LAM 6.0 Performance

The Performance of LAM 6.0 and MPICH 1.0.12
on a Workstation Cluster

Nick Nevin
Ohio Supercomputer Center Technical Report OSC-TR-1996-4
Columbus, Ohio

This report provides some measurements of the performance of the LAM 6.0 and MPICH 1.0.12 implementations of Message Passing Interface (MPI).

A PostScript version of this report and other related papers are available from the LAM ftp site.

Test Conditions

The tests were run on a FDDI network cluster of eight DEC 3000/300 workstations running OSF/1 V3.2.

All benchmarks and both libraries were compiled with the standard DEC C compiler with -O optimization.

The MPICH MPI library was configured for the ch_p4 device. The default configuration was used apart from setting -O level compiler optimization and setting -nodevdebug in order to exclude debugging overhead.

The LAM MPI library was configured in the standard way with -O level compiler optimization.

All LAM tests used the -c2c, -nger and -O switches to mpirun. The first selects client-to-client mode in which the LAM library bypasses the daemon and clients communicate directly. The second turns off the Guaranteed Envelope Resources feature of LAM. The third informs the LAM/MPI library that the cluster is homogeneous and hence turns off data conversion.

No special run-time switches were used when running MPICH tests. The MPICH library detects upon initialization that the cluster is homogeneous.

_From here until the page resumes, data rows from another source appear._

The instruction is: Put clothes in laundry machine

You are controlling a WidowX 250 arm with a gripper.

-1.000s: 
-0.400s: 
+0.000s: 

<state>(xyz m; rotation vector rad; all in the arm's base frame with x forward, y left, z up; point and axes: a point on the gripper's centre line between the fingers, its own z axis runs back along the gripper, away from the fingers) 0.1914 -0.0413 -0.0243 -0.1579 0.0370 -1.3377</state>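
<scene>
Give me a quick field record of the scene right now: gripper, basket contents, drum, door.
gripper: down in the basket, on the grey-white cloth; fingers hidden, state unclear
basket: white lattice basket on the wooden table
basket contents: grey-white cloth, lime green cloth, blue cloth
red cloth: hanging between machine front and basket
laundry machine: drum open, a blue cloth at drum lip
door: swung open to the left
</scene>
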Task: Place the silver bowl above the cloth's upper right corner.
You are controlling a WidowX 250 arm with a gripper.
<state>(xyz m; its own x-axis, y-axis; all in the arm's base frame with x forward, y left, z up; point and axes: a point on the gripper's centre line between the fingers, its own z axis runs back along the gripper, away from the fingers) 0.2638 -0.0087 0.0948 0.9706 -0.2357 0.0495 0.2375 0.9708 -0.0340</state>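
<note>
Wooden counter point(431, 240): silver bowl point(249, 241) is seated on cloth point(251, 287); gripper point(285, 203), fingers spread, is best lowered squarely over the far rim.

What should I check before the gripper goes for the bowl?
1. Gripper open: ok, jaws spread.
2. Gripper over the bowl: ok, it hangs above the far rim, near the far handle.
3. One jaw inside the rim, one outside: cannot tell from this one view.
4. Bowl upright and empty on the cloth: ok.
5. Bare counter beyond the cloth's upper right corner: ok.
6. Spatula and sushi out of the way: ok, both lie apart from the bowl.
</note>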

The LAM and MPICH libraries differ in how they set up communication channels between MPI processes. In client-to-client mode LAM sets up a fully connected network at initialization time whereas MPICH makes connections on a demand driven basis. To ensure that connection setup time was not included in the tests, all the benchmark programs perform some communications before the timing phase in order to force the establishment of all the necessary connections.

The Benchmarks

A suite of six benchmark programs was used. In these programs all the MPI communications measured use datatype MPI_BYTE which ensures that neither message data conversion nor packing is done.

The ping and ping-pong tests measure non-blocking point-to-point communication performance. Both these tests are run in a MPI_COMM_WORLD of size two, each process on a separate node.

The barrier, broadcast, gather and alltoall tests measure the performance of the corresponding MPI collective communication functions. These tests are run in a MPI_COMM_WORLD of size eight, one process per node.

Timings were done with MPI_Wtime which in both libraries is implemented on top of the UNIX gettimeofday system call. Since the granularity of gettimeofday is not very fine timings are obtained by surrounding a loop of communications with calls to MPI_Wtime and dividing the difference of the times thus obtained by the number of iterations performed. We call this final measure of elapsed time an observation.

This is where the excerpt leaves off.